L'annonce de retards sur la réalisation de nouvelles lignes ou d'extension de lignes existantes n'est pas l'apanage de la capitale. C'est aussi le cas à Lille où les travaux d'augmentation de capacité de la ligne 1 du VAL, transportant aujourd'hui 180 000 voyageurs par jour, accusent un retard de 2 ans. Plusieurs causes ont été mises en avant par la métropole lilloise. Sur le plan technique, il a fallu se résoudre à reprendre l'intégralité du pilotage automatique de la ligne pour l'exploiter avec des trains longs de 52 m, les reprises du système existant s'avérant difficiles vue l'ancienneté de la technologie actuellement utilisée. Sur le matériel roulant, l'état des rames VAL206 a été surestimé, les caisses et châssis ont vieilli et paient le prix du succès commercial.
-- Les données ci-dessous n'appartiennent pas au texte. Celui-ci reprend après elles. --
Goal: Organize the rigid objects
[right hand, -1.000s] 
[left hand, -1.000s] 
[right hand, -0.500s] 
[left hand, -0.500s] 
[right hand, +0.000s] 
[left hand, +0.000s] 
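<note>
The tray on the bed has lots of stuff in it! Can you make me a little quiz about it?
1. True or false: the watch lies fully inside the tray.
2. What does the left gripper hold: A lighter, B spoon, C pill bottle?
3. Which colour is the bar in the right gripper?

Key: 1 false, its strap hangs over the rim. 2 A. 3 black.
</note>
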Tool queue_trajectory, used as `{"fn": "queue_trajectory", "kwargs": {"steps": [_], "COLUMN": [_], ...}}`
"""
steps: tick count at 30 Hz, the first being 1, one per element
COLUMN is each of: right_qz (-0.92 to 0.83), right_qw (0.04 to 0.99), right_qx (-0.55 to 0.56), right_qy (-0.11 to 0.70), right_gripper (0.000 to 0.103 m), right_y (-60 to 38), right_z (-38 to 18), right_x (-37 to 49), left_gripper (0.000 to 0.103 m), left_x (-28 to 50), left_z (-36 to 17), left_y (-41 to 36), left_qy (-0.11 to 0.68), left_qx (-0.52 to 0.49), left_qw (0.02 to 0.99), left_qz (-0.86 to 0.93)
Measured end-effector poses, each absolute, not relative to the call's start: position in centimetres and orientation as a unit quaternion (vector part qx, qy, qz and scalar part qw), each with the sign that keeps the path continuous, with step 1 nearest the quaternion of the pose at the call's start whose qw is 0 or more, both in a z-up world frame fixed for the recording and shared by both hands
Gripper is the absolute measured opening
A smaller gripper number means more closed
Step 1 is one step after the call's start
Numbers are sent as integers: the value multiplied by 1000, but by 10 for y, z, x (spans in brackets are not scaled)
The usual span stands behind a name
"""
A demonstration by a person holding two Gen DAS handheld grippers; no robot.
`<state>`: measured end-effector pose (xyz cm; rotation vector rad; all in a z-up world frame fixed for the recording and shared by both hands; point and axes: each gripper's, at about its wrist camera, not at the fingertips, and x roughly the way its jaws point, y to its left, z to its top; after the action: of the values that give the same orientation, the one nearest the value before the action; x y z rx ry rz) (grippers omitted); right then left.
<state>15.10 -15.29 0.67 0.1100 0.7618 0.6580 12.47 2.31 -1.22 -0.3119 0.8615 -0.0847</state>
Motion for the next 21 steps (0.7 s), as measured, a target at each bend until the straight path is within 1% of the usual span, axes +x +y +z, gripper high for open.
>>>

Sur la conduite de chantier, les 230 entreprises mobilisées ne disposent que d'une fenêtre de 4 heures entre le dernier train du soir et le premier du matin pour installer leurs équipements et travailler. Enfin, l'évolution perpétuelle des normes à respecter constitue une fragilité supplémentaire, que d'autres projets en France subissent également.

Il faudra donc attendre 2019 pour augmenter la capacité de transport de la ligne 1 du réseau lillois, et par ricochet sur la ligne 2, censée récupérer des rames actuellement exploitées sur la ligne 1, qui recevra les nouveaux éléments à 4 caisses dont la construction a été confiée à Alstom.